Dataset excerpts:

- Opening Delimiter -

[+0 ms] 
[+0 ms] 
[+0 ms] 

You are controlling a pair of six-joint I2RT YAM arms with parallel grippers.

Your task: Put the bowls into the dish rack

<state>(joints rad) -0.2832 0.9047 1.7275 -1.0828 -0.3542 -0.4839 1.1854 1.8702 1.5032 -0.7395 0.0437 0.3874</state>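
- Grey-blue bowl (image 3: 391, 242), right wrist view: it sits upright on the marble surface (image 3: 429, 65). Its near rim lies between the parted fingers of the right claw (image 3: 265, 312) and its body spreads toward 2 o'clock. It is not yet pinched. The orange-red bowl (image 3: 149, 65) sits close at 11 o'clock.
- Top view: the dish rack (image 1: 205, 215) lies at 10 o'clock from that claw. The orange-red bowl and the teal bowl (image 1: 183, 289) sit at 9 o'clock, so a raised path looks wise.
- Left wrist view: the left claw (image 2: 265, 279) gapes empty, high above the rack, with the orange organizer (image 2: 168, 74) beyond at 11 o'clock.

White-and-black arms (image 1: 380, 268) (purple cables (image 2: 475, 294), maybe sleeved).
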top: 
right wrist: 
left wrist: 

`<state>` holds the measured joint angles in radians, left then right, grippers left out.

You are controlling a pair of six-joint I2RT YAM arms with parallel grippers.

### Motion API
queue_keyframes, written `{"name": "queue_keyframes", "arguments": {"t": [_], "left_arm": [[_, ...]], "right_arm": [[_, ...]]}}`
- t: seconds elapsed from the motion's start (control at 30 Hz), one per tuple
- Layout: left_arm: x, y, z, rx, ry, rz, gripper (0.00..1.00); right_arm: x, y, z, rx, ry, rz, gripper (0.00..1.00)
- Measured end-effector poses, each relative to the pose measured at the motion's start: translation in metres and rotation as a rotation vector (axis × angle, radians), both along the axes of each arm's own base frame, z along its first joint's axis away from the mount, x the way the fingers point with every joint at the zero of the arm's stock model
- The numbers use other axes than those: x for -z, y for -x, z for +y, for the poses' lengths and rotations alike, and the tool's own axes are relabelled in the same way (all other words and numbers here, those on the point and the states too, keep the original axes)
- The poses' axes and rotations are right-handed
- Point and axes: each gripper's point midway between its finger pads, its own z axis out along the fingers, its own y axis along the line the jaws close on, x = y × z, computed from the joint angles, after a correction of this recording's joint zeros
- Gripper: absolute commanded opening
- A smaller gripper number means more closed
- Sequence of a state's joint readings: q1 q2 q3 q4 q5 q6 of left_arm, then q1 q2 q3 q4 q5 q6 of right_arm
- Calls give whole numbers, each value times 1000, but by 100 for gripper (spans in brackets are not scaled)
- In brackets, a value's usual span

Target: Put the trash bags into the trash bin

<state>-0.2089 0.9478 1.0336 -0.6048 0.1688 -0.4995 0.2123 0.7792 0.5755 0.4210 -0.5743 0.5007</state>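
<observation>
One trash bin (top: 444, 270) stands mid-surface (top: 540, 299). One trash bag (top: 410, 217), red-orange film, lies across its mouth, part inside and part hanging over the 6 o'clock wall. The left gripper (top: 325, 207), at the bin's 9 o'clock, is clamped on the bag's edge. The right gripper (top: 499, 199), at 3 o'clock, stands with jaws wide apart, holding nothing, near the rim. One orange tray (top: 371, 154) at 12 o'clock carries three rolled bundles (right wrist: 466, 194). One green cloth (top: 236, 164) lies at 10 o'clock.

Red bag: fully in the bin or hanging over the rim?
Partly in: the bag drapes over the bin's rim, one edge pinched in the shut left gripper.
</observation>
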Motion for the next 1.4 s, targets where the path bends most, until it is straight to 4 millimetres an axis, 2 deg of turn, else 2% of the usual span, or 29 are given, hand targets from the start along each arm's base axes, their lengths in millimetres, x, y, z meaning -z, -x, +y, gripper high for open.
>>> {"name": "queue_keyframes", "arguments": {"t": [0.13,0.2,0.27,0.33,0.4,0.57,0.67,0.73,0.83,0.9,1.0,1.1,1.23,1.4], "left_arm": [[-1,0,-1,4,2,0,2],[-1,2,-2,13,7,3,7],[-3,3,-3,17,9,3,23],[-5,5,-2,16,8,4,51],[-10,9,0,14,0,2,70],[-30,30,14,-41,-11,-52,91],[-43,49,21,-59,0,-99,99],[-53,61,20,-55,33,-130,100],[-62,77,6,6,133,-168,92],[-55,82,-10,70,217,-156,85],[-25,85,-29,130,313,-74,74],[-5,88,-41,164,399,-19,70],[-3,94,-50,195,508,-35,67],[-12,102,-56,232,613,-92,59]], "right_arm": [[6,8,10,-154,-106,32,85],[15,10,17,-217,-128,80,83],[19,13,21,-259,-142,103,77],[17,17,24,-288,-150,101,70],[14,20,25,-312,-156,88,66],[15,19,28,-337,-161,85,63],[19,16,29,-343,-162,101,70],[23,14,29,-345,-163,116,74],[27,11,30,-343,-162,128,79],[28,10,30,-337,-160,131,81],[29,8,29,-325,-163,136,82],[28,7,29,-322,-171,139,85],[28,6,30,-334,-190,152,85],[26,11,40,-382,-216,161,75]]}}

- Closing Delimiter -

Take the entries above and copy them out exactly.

[+0 ms] 
[+0 ms] 
[+0 ms] 

You are controlling a pair of six-joint I2RT YAM arms with parallel grippers.

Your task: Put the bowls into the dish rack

<state>(joints rad) -0.2832 0.9047 1.7275 -1.0828 -0.3542 -0.4839 1.1854 1.8702 1.5032 -0.7395 0.0437 0.3874</state>
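- Grey-blue bowl (image 3: 391, 242), right wrist view: it sits upright on the marble surface (image 3: 429, 65). Its near rim lies between the parted fingers of the right claw (image 3: 265, 312) and its body spreads toward 2 o'clock. It is not yet pinched. The orange-red bowl (image 3: 149, 65) sits close at 11 o'clock.
- Top view: the dish rack (image 1: 205, 215) lies at 10 o'clock from that claw. The orange-red bowl and the teal bowl (image 1: 183, 289) sit at 9 o'clock, so a raised path looks wise.
- Left wrist view: the left claw (image 2: 265, 279) gapes empty, high above the rack, with the orange organizer (image 2: 168, 74) beyond at 11 o'clock.

White-and-black arms (image 1: 380, 268) (purple cables (image 2: 475, 294), maybe sleeved).
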top: 
right wrist: 
left wrist: 

`<state>` holds the measured joint angles in radians, left then right, grippers left out.

You are controlling a pair of six-joint I2RT YAM arms with parallel grippers.

### Motion API
queue_keyframes, written `{"name": "queue_keyframes", "arguments": {"t": [_], "left_arm": [[_, ...]], "right_arm": [[_, ...]]}}`
- t: seconds elapsed from the motion's start (control at 30 Hz), one per tuple
- Layout: left_arm: x, y, z, rx, ry, rz, gripper (0.00..1.00); right_arm: x, y, z, rx, ry, rz, gripper (0.00..1.00)
- Measured end-effector poses, each relative to the pose measured at the motion's start: translation in metres and rotation as a rotation vector (axis × angle, radians), both along the axes of each arm's own base frame, z along its first joint's axis away from the mount, x the way the fingers point with every joint at the zero of the arm's stock model
- The numbers use other axes than those: x for -z, y for -x, z for +y, for the poses' lengths and rotations alike, and the tool's own axes are relabelled in the same way (all other words and numbers here, those on the point and the states too, keep the original axes)
- The poses' axes and rotations are right-handed
- Point and axes: each gripper's point midway between its finger pads, its own z axis out along the fingers, its own y axis along the line the jaws close on, x = y × z, computed from the joint angles, after a correction of this recording's joint zeros
- Gripper: absolute commanded opening
- A smaller gripper number means more closed
- Sequence of a state's joint readings: q1 q2 q3 q4 q5 q6 of left_arm, then q1 q2 q3 q4 q5 q6 of right_arm
- Calls give whole numbers, each value times 1000, but by 100 for gripper (spans in brackets are not scaled)
- In brackets, a value's usual span

Target: Put the trash bags into the trash bin

<state>-0.2089 0.9478 1.0336 -0.6048 0.1688 -0.4995 0.2123 0.7792 0.5755 0.4210 -0.5743 0.5007</state>
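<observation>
One trash bin (top: 444, 270) stands mid-surface (top: 540, 299). One trash bag (top: 410, 217), red-orange film, lies across its mouth, part inside and part hanging over the 6 o'clock wall. The left gripper (top: 325, 207), at the bin's 9 o'clock, is clamped on the bag's edge. The right gripper (top: 499, 199), at 3 o'clock, stands with jaws wide apart, holding nothing, near the rim. One orange tray (top: 371, 154) at 12 o'clock carries three rolled bundles (right wrist: 466, 194). One green cloth (top: 236, 164) lies at 10 o'clock.

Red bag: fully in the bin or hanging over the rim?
Partly in: the bag drapes over the bin's rim, one edge pinched in the shut left gripper.
</observation>
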Motion for the next 1.4 s, targets where the path bends most, until it is straight to 4 millimetres an axis, 2 deg of turn, else 2% of the usual span, or 29 are given, hand targets from the start along each arm's base axes, their lengths in millimetres, x, y, z meaning -z, -x, +y, gripper high for open.
>>> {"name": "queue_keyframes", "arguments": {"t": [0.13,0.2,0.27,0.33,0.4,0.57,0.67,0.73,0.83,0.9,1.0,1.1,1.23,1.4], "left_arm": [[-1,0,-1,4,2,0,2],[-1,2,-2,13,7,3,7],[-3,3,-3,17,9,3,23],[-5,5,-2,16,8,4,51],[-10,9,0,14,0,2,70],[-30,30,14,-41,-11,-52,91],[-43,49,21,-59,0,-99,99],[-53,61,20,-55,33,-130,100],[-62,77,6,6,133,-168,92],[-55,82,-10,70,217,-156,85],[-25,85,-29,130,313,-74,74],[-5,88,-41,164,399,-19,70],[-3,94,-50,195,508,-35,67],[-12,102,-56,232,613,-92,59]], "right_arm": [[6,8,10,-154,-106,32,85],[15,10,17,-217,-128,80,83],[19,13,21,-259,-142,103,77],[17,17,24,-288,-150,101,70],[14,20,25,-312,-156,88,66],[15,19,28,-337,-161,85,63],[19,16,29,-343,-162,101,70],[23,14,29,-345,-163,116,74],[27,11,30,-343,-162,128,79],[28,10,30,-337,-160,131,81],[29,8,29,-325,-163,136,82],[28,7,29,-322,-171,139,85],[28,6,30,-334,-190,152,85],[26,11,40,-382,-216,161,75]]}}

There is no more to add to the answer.